*Your goal*. Transcribe the listing in full, excluding any pictures.

====

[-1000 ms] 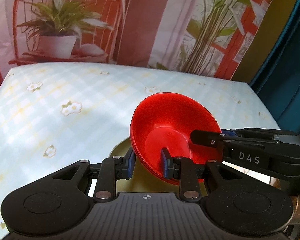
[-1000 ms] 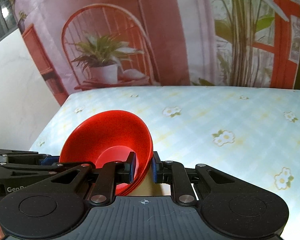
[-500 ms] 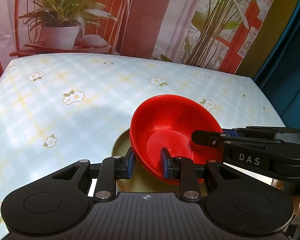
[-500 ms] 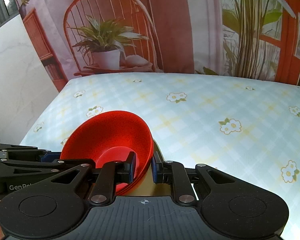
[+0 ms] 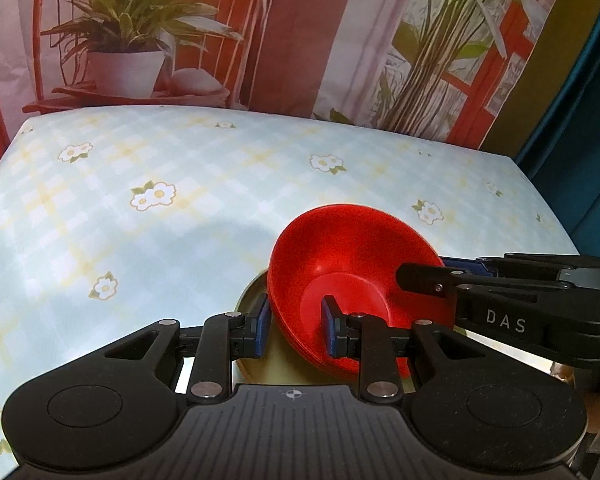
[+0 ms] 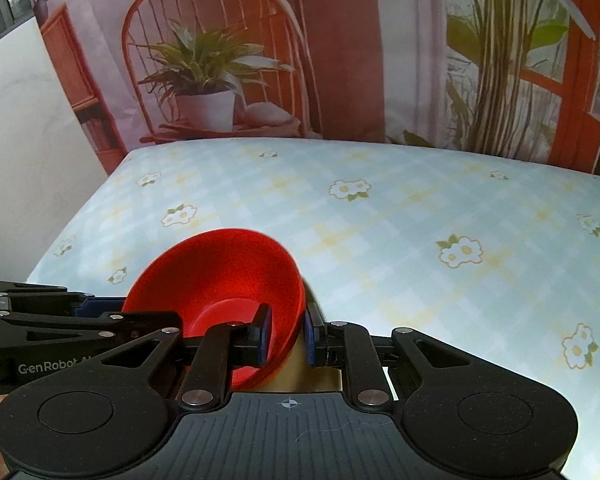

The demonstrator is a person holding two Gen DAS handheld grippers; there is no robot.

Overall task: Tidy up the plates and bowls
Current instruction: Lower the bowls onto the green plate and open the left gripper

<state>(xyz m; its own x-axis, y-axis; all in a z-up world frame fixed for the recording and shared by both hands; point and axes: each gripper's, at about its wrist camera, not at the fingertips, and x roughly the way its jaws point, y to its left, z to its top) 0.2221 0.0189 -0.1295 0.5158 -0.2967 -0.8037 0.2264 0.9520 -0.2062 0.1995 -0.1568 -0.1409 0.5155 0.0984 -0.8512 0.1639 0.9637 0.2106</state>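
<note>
Left wrist view is showing the left gripper [image 5: 294, 330] pinching the near-left rim of the red bowl [image 5: 352, 272], one blue pad outside the wall and one inside, while the right gripper [image 5: 420, 276] is reaching in from the right and clamping the opposite rim. Right wrist view is showing the same hold mirrored: the right gripper [image 6: 285, 334] is closed on the bowl's [image 6: 220, 276] wall, with the left gripper [image 6: 100, 312] coming in from the left. The bowl is sitting tilted, just over an olive-yellow plate [image 5: 256, 292] lying on the flowered tablecloth [image 5: 160, 208].

Compared with a second ago, more tablecloth is showing beyond the bowl and the printed backdrop [image 5: 148, 40] is sitting higher in both views, while the bowl is keeping its place between the pads. Both grips are therefore holding unchanged as the pair travels. By my reading, the bowl is being carried two-handed onto the plate, and releasing it there is what remains of this step.
</note>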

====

*Exercise answer*.
[-1000 ms] 
[-1000 ms] 
[-500 ms] 
[-500 ms] 
[+0 ms] 
[+0 ms] 

The demonstrator is a person holding two Gen DAS handheld grippers; there is no robot.

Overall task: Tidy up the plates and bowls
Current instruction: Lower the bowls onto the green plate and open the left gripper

<state>(xyz m; its own x-axis, y-axis; all in a z-up world frame fixed for the recording and shared by both hands; point and axes: each gripper's, at about its wrist camera, not at the fingertips, and x roughly the way its jaws point, y to its left, z to its top) 0.2221 0.0189 -0.1295 0.5158 -0.2967 -0.8037 0.2264 0.9520 -0.2062 0.1995 -0.1568 -0.1409 0.5155 0.0984 -0.8512 0.1639 0.9637 0.2106</state>
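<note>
Left wrist view is showing the left gripper [image 5: 294, 330] pinching the near-left rim of the red bowl [image 5: 352, 272], one blue pad outside the wall and one inside, while the right gripper [image 5: 420, 276] is reaching in from the right and clamping the opposite rim. Right wrist view is showing the same hold mirrored: the right gripper [image 6: 285, 334] is closed on the bowl's [image 6: 220, 276] wall, with the left gripper [image 6: 100, 312] coming in from the left. The bowl is sitting tilted, just over an olive-yellow plate [image 5: 256, 292] lying on the flowered tablecloth [image 5: 160, 208].

Compared with a second ago, more tablecloth is showing beyond the bowl and the printed backdrop [image 5: 148, 40] is sitting higher in both views, while the bowl is keeping its place between the pads. Both grips are therefore holding unchanged as the pair travels. By my reading, the bowl is being carried two-handed onto the plate, and releasing it there is what remains of this step.
</note>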

Nothing more remains to be added to this answer.